Benelaius nodded, and rain dripped from his hood onto his lap. He brushed away the water patiently. “As the broken lantern and its disappearance would suggest, Dovo was signaling to someone on the other side of the swamp. And what is there?”
“Sembia.” I wondered if I was going to get a grade on all this.
“And when one thinks of illegal doings in Sembia, one naturally thinks of the Iron Throne. So there at least was a premise from which to start. Dovo was sending messages to Iron Throne agents. But what kind of messages? Wish you were here? Bring rain?’ Hardly likely.”
“And the ghost appeared,” I said, “when Grodoveth was staying in Ghars.”
“That’s right. And the trade information that he possessed would be invaluable to the Iron Throne.”

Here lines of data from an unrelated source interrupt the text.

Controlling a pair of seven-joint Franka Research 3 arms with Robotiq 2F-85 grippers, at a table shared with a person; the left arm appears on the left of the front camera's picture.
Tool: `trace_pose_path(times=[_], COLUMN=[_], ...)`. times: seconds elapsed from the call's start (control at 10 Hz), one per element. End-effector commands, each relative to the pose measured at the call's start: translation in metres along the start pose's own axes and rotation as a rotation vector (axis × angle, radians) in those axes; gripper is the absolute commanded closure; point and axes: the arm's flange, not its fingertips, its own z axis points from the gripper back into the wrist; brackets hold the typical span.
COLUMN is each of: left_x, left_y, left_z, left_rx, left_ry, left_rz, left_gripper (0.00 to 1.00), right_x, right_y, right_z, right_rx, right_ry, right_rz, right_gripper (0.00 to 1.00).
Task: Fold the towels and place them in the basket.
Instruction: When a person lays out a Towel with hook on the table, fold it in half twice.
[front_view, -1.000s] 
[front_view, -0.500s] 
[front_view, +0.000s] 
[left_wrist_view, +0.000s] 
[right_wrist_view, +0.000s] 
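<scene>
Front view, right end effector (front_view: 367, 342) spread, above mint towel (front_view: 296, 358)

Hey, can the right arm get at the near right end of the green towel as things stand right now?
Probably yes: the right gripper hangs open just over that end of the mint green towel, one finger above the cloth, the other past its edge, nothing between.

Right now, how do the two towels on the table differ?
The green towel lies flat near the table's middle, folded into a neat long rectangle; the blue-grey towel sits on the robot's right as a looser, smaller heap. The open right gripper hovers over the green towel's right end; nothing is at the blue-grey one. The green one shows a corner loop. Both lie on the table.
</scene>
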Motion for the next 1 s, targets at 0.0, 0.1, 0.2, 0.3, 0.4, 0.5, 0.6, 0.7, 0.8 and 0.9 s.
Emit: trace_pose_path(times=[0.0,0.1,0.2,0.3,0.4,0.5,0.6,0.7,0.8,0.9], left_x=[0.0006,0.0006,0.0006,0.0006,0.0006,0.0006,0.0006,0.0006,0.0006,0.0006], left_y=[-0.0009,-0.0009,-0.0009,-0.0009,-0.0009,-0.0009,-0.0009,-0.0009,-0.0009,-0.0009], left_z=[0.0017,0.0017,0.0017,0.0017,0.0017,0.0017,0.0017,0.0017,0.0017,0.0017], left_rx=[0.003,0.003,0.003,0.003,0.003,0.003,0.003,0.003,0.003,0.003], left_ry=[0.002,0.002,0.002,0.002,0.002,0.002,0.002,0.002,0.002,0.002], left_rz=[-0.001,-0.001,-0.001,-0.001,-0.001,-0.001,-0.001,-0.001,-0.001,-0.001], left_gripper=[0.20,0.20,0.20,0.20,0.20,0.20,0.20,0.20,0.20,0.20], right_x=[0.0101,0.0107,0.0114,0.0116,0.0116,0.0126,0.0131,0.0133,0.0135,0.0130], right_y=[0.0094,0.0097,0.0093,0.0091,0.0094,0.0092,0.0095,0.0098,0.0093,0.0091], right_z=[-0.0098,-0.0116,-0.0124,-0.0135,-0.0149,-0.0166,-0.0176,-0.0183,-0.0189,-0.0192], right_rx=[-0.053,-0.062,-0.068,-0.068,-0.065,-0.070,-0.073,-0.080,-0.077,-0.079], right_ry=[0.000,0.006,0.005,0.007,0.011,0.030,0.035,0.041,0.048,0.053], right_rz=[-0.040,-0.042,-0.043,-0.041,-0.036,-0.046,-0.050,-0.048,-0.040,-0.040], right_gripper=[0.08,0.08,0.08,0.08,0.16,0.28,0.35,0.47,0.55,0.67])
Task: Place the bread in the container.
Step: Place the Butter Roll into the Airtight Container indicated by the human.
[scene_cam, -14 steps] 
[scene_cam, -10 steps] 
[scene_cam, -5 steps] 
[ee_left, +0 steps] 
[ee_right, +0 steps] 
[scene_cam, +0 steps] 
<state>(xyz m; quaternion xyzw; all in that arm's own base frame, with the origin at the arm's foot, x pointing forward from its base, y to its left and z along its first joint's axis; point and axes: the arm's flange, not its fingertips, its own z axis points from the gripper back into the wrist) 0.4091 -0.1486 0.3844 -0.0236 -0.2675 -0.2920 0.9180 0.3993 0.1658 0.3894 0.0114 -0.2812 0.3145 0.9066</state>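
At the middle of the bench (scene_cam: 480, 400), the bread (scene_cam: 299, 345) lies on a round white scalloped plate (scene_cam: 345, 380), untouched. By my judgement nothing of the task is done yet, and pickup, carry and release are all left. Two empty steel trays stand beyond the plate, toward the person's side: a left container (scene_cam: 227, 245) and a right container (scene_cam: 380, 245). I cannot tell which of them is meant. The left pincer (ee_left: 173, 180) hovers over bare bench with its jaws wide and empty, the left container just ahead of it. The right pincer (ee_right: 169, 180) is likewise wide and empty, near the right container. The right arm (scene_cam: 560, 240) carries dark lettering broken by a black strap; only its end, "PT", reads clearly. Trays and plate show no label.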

I tried to work it out with words, but it was difficult. “So Grodoveth told Tobald, and Tobald told Dovo, and Dovo told the Iron Throne agents with lantern signals. But that’s pretty much what you said last night.”

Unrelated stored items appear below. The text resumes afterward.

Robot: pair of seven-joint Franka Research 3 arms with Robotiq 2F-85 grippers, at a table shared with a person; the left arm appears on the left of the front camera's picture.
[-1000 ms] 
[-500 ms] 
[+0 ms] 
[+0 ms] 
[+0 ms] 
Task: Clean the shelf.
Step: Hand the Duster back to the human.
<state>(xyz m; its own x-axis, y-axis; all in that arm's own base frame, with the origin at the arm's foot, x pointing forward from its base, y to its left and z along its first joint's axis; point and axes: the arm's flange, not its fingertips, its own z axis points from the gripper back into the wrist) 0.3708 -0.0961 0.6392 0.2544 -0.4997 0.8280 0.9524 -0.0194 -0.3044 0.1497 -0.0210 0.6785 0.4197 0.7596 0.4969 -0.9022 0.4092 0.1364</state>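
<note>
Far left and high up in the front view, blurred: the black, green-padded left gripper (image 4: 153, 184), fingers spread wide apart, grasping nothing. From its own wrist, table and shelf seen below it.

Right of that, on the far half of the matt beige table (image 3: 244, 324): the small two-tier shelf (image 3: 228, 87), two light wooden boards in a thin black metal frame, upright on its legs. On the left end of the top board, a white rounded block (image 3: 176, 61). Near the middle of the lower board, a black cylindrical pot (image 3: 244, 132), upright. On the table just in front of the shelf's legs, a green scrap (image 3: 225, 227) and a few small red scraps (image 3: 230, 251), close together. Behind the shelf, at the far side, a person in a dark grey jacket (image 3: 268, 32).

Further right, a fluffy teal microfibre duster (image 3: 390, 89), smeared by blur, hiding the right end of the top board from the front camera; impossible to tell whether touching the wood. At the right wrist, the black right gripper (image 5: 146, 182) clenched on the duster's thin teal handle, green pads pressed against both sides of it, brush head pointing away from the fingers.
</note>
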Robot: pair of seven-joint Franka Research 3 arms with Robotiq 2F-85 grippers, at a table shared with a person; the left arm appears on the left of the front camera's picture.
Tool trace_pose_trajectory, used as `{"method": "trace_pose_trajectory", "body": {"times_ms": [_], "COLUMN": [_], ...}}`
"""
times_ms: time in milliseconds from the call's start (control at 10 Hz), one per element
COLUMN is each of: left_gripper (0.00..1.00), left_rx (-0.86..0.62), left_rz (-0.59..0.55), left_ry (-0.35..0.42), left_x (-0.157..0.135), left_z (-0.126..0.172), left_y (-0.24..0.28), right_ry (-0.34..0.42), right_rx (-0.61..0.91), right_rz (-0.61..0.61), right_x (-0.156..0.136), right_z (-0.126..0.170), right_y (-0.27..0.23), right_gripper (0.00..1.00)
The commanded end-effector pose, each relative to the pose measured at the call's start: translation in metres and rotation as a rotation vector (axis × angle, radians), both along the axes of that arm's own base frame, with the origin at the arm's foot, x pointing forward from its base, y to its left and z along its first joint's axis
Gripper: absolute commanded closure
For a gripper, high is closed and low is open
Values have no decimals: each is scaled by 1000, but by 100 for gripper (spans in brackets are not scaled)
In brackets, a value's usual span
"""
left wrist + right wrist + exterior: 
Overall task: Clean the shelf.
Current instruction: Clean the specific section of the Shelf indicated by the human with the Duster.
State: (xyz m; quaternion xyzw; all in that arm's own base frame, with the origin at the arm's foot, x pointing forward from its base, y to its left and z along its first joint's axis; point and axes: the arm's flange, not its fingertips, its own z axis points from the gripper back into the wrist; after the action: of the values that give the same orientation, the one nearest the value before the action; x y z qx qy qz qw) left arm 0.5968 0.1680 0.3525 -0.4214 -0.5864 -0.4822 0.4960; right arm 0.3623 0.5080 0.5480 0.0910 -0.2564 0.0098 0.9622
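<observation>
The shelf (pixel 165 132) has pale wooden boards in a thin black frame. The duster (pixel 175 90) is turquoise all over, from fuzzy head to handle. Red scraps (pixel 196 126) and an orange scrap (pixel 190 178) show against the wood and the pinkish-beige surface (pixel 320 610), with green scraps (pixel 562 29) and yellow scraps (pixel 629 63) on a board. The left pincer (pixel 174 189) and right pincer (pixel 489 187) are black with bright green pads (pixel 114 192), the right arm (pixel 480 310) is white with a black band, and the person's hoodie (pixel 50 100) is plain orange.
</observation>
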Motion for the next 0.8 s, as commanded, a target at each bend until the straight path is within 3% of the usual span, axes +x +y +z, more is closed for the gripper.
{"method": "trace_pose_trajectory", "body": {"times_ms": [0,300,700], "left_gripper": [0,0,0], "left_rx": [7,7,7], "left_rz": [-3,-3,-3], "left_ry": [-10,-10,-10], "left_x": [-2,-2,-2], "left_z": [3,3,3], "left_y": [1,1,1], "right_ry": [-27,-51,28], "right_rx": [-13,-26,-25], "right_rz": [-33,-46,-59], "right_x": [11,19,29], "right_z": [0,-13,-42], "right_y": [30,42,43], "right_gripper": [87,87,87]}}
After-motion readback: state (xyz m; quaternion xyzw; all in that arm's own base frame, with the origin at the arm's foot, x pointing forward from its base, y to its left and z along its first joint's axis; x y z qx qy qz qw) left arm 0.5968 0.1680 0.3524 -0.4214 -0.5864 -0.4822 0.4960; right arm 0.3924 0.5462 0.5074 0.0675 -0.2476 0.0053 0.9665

“Yes, but you’ve just added a middle man. Tobald.”
“But … but he was in on it, wasn’t he? I mean, you proved that last night.”
“Yes, he was. But you see, Tobald didn’t have to tell Dovo. Can you see why?”
Then I had it. “Because Grodoveth told Dovo.” I pulled back on Jenkus’s reins and stared at Benelaius, who also reined in. “You mean … they were in it together?”
“Of course they were,” my master said. “Can we continue, please? This is a day for answers, not for standing still and chatting in the rain.” And we rode on.